When I know it’s all there, I carefully wrap the napkin around the money. I then double-wrap the rubber band around the bundle. Then I stick it in the front of my underwear. Of course! I know this may sound totally weird, but it was a technique that developed through trial and error over a long time. I used to carry my money in my shoe, like when I had to go pay my immigration lawyer in San Jose, but I noticed that that technique left me with a slight gangsta limp and a sore foot at the end of the day, to say nothing of the subtle humiliation that comes from handing a lawyer a slightly moist and smelly wad of bills.

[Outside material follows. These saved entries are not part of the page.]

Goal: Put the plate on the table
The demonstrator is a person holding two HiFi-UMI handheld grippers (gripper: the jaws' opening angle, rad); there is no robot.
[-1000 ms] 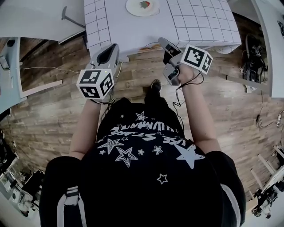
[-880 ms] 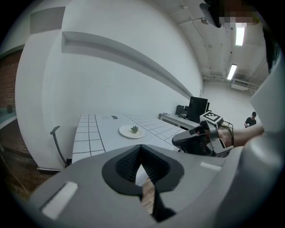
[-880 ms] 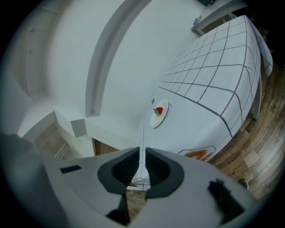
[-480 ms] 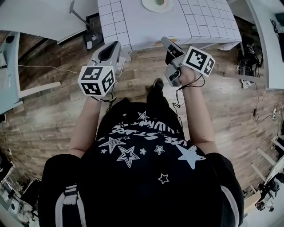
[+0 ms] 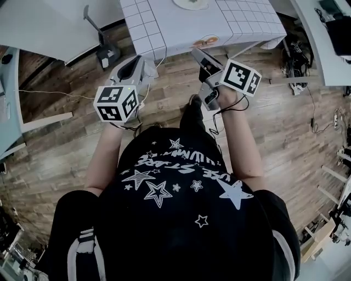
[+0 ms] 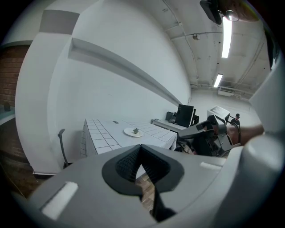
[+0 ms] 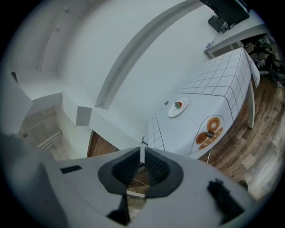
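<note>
A white plate [image 5: 190, 3] with a bit of food lies on the grid-cloth table [image 5: 181, 27] at the top of the head view, partly cut by the frame edge. Both grippers hang over the wooden floor, short of the table's near edge. My left gripper [image 5: 137, 60] is shut and holds nothing; in its own view the plate [image 6: 133, 132] lies far ahead on the table [image 6: 104, 133]. My right gripper [image 5: 194, 51] is also shut and empty; the plate [image 7: 178, 107] shows far beyond its jaws. The left gripper [image 6: 140, 148] sees the right gripper [image 6: 202, 133] beside it.
A chair [image 5: 101, 46] stands left of the table. White desks flank the floor at left [image 5: 44, 22], and another at right [image 5: 329, 38] carries a monitor. Cables [image 5: 315, 126] trail over the wood floor on the right. A doughnut print [image 5: 207, 41] marks the cloth's hanging front.
The table and plate have slid toward the top edge of the head view and look farther off. Both grippers keep their pose in front of the body, still shut and empty.
</note>
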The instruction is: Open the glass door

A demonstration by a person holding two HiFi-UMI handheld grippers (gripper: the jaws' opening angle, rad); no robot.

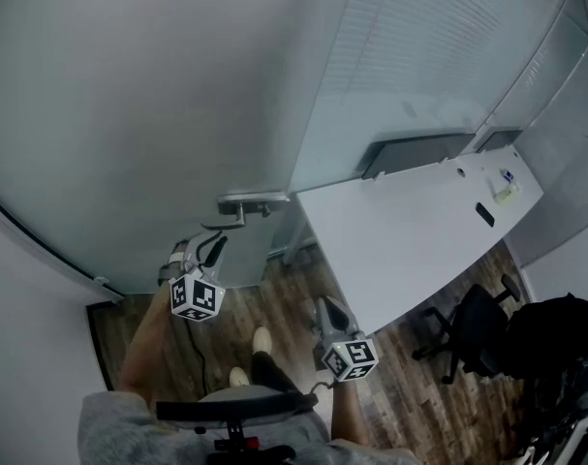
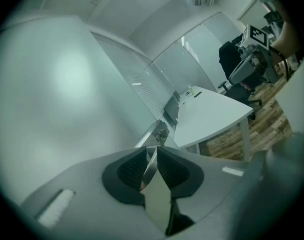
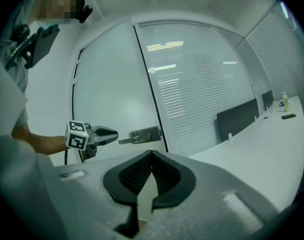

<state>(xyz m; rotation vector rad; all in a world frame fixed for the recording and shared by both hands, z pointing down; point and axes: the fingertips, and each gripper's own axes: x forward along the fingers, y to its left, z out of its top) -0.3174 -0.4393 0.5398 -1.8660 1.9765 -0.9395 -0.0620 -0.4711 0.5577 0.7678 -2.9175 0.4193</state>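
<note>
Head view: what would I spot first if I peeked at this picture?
Probably the big pale glass door filling the top left, with its metal handle at its right edge. Just below the handle hover the left tongs, not touching it, and a white desk stretches off to the right.

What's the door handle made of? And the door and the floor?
The door handle looks like metal: silvery grey with a dull shine. The door seems to be frosted glass: pale, milky, nothing shows through. The floor looks like wood planks, brown with streaky grain, though it may be laminate.
</note>
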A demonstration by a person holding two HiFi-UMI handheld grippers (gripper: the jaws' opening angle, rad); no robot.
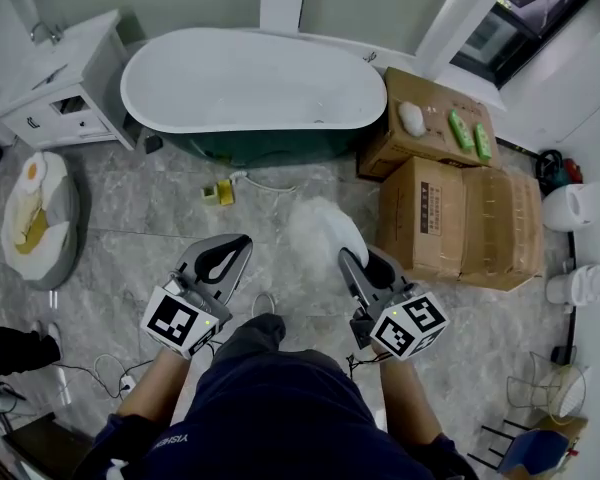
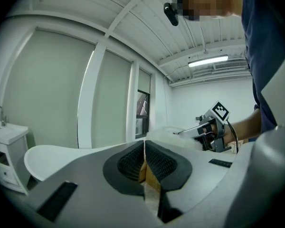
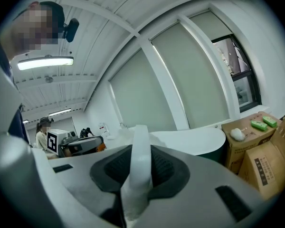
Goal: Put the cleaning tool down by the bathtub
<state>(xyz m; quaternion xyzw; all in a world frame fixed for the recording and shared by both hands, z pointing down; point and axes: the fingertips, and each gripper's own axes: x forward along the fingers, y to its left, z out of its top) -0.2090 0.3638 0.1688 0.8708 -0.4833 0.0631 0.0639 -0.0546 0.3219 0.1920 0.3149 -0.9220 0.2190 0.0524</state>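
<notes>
Our right tongs [image 1: 350,263] are clamped partway closed on the white handle of the cleaning tool [image 1: 318,230]. Its fluffy head juts out in front, above the floor [image 1: 150,208] and short of the bathtub [image 1: 250,88]. We hold it nearly level, probably to keep the head off the tiles until we reach the tub. Our left tongs [image 1: 242,243] are closed on nothing and simply ride alongside.
</notes>
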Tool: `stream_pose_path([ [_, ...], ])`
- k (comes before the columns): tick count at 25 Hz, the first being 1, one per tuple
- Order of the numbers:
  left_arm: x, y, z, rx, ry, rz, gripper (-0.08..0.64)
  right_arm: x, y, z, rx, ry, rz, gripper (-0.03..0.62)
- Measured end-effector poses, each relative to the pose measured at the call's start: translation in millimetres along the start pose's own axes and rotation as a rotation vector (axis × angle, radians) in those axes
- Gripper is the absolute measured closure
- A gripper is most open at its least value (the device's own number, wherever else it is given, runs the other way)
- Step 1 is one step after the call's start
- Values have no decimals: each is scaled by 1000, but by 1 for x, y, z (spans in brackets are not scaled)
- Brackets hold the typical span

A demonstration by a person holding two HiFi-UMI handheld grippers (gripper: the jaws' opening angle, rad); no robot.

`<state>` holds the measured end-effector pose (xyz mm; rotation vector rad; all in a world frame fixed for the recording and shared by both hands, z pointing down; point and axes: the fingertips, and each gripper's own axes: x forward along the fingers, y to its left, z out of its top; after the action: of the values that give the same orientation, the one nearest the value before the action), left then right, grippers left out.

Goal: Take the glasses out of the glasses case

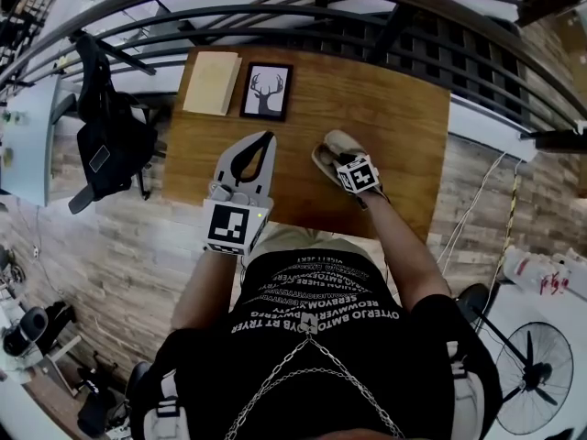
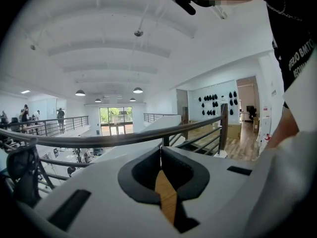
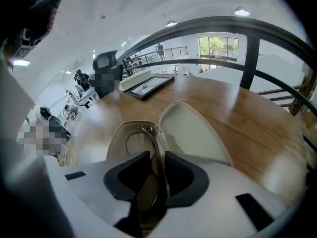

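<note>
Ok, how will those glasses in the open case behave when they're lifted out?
The glasses look thin and wire-framed, so probably light and easily bent. The lens seems smooth, so may slip. The case lies unheld, so might drag along.

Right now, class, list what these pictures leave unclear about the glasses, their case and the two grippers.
Head view: the right gripper covers the thin metal-framed glasses in the open beige case.
Right gripper view: whether that gripper already presses the glasses is unclear.
Left gripper view: the body of the shut left gripper hides nearly all the brown wooden table.
</note>
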<state>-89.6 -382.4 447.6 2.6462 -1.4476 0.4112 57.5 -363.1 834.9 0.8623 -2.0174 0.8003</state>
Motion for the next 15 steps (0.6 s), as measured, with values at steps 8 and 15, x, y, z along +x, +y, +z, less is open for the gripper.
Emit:
stream_pose_path([
  [8,-4,3,-8,-10,14,8,531,2,-3,-1,-71,17,-53,560],
  [15,-5,2,-8,-4,8,3,531,-7,2,7,-91,-40,-55,563],
])
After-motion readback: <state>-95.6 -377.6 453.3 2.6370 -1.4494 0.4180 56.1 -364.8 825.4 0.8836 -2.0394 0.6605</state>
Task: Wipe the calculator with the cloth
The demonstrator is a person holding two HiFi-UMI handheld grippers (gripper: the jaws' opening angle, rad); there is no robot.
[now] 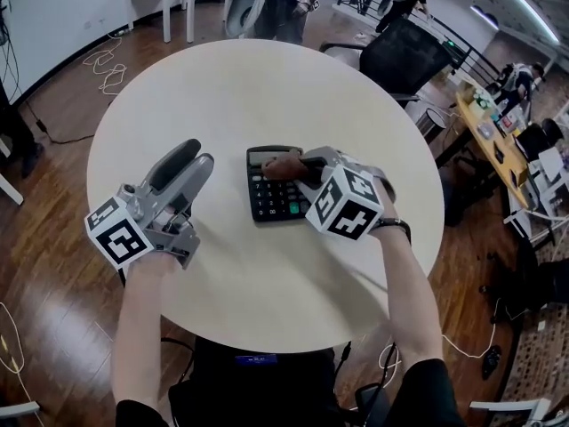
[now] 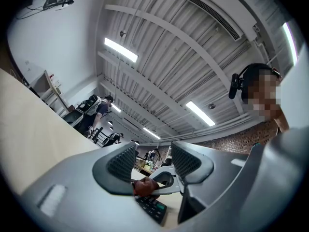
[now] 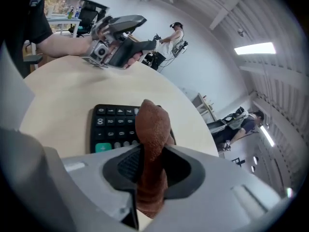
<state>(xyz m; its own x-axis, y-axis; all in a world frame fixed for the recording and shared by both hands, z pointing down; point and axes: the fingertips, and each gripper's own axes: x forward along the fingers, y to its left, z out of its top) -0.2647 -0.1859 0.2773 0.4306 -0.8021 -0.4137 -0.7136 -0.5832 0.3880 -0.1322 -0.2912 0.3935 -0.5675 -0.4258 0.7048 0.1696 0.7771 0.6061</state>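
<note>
The calculator (image 1: 274,194) lies on the table (image 1: 267,87), long axis pointing away from us, display farthest. Over its display end we hold the brown cloth (image 1: 283,165), pinched in the right gripper (image 1: 300,169). The left gripper (image 1: 191,158) hovers nearby to the left, jaws apart and empty.

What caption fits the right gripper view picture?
Right gripper clamps a rolled brown cloth over a black calculator on a round beige table.

Left gripper (image 1: 190,158) was tilted upward, jaws apart with nothing between. Right gripper (image 1: 305,164) pointed downward, jaws clamped on the brown cloth (image 1: 281,165), which stuck out past the fingertips. Both forearms reached forward, the right one angled inward
</note>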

That, of course, could possibly explain the use of the napkin, but it’s actually not to absorb sweat; instead, I do it to protect my own skin, as there are few things I would like less than a moldy paper-cut on my wang. And the rubber band keeps all the money in place; I’d feel somewhat like a hooker if I pulled forward my drawers to find a disorganized and scattered collection of large-denomination bills. So, the napkin and rubber band are a must. If you have tight-fitting drawers, you can put the stash against your thigh, right about where your front pants pocket would go. Tight-fitting? Oh, I’d recommend boxer briefs. Conventional boxers are obviously out of the question, and bikini briefs are just too small (and pervy) to get the job done. And it shouldn’t be just any style of boxer brief. I’ve found that the American Hanes and Fruit of the Loom just aren’t nad-squeezingly adequate; for our purposes, you’ll have to look to the Old Country and track down some good quality tight-weave Eurotrash boxer briefs. Try
If all else fails, you can stow the “package” of money by placing it under your pants button, and further secure it with the help of a tight belt over that. Then top all that with a some ribbon, a bow, some whipped cream, a cherry, and a small cocktail umbrella. This whole process should obviously be done near the end of the day, because it’s not comfortable, mentally or physically, having that much cash bouncing around so close to your junk.

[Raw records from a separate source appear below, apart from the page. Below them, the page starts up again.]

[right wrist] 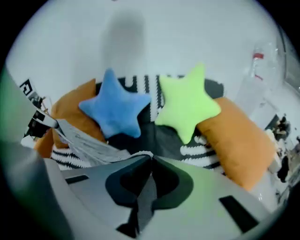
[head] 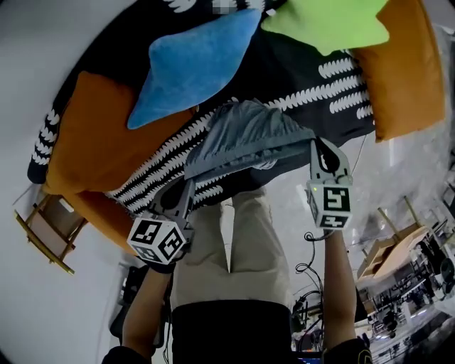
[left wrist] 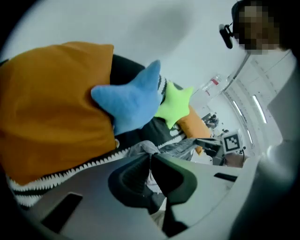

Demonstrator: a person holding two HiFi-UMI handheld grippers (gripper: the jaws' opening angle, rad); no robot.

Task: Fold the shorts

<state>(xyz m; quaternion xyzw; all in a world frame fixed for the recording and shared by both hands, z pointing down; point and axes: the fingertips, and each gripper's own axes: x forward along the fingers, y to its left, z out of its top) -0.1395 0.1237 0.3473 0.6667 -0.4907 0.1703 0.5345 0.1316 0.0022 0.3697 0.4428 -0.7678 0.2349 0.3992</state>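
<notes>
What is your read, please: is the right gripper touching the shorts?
Touching. The right gripper view shows the right gripper shut on the shorts, with gray fabric pinched between its jaws.

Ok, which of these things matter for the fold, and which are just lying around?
In the job: grey shorts, pinched by left gripper and right gripper.
Just lying about: blue star pillow, green star pillow, orange cushions, black-and-white cover.

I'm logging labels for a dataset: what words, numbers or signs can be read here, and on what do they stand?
No legible words or numbers anywhere.
Marker cube at left and marker cube at right: black-and-white square patterns, no letters.
Red band on the clear bottle: too blurred to read.
</notes>
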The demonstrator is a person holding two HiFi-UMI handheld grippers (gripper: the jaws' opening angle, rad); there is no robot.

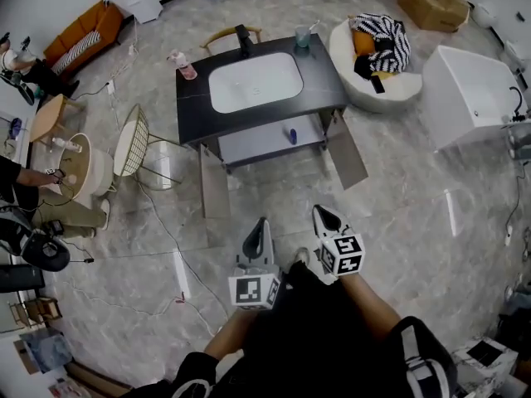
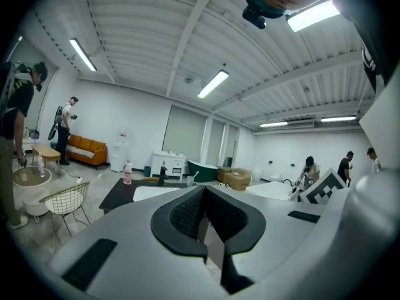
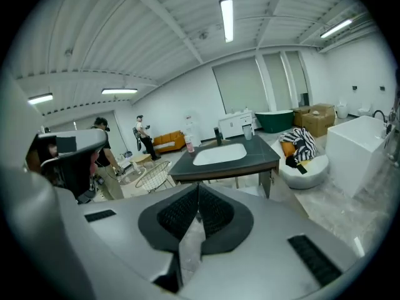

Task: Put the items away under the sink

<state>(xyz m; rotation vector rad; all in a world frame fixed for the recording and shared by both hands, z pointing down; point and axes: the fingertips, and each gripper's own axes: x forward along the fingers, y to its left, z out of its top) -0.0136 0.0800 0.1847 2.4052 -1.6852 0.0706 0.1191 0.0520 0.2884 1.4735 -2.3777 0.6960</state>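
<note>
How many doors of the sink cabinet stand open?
2: left door and right door of the cabinet, both swung out. None seems hidden.

I get bright, even light all round, from the long white fluorescent ceiling tubes [image 2: 212, 84] that show in both gripper views. The nearest tube, top right in the left gripper view, blows out to pure white. The glossy grey marble floor [image 1: 398, 222] throws back short white streaks of glare. Shadows are faint and soft. The white oval sink basin [image 1: 255, 81] reads sharp. Straight lines bow towards every edge, and the corners go black.
</note>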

From there, it’s probably smooth sailing. If you’ve got a car, you can basically head right home. If you’ve got to wait at a bus stop like a loser, you can take comfort in the fact that at least if you’re mugged, the homophobic nature of most Latin American criminals will probably mean that although they may steal your wallet, they probably won’t be looking to do a pat-down in your groinital area.
Anyhow, the only reason I mention this is because the other day, as I was securing my cluster of currency to my body much like a police informant secures his hidden microphone, I asked myself, “Man, I wonder if paying for house construction is this complicated in the U.S.” And my immediate answer was, “No, of course not. I’d just use a check.” Oh well, different strokes for different folks, I guess.